Quote the listing below in full and exactly as written, but omit every picture.

**DATA EXTRACT:**
-- -- --

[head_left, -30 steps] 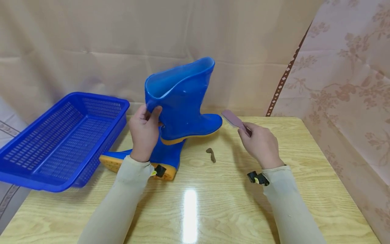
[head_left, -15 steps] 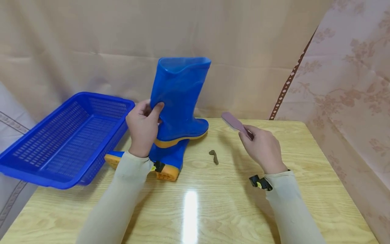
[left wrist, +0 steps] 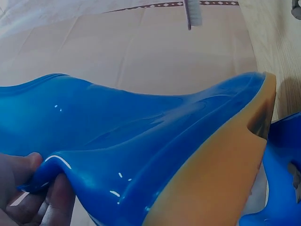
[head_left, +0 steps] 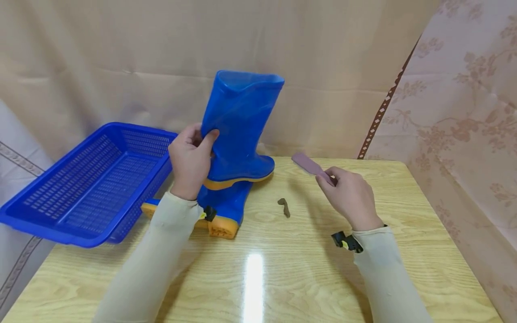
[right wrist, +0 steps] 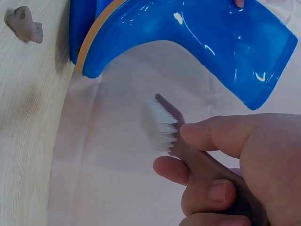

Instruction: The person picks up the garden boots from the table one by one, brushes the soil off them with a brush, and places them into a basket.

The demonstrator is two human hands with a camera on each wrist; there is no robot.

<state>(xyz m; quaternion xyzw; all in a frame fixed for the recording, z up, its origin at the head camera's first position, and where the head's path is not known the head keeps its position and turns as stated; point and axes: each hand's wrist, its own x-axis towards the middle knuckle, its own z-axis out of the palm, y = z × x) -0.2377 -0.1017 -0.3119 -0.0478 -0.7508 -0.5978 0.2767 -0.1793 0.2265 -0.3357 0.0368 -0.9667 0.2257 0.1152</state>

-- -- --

**SOLUTION TO THIS TASK:**
[head_left, -30 steps] 
[head_left, -15 steps] 
[left wrist, +0 steps] 
[head_left, +0 steps] 
[right wrist, +0 steps] 

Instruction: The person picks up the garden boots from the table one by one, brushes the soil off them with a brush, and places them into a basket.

The demonstrator is two human hands with a camera on each wrist; there is no robot.

<state>(xyz m; quaternion xyzw; all in a frame fixed for the recording, z up, its origin at the head camera's first position, and where the head's path is not known the head keeps its position and turns as stated; point and axes: each hand's wrist, its own x-axis towards the middle knuckle, its own z-axis out of the palm, y = z × x) -0.2377 -0.1017 -0.3119 -0.0478 -0.7508 -0.5978 0.2767 -0.1793 0.2265 -0.3357 0.0368 -0.9667 0.2257 0.1152</state>

What this exercise needed has been supplied.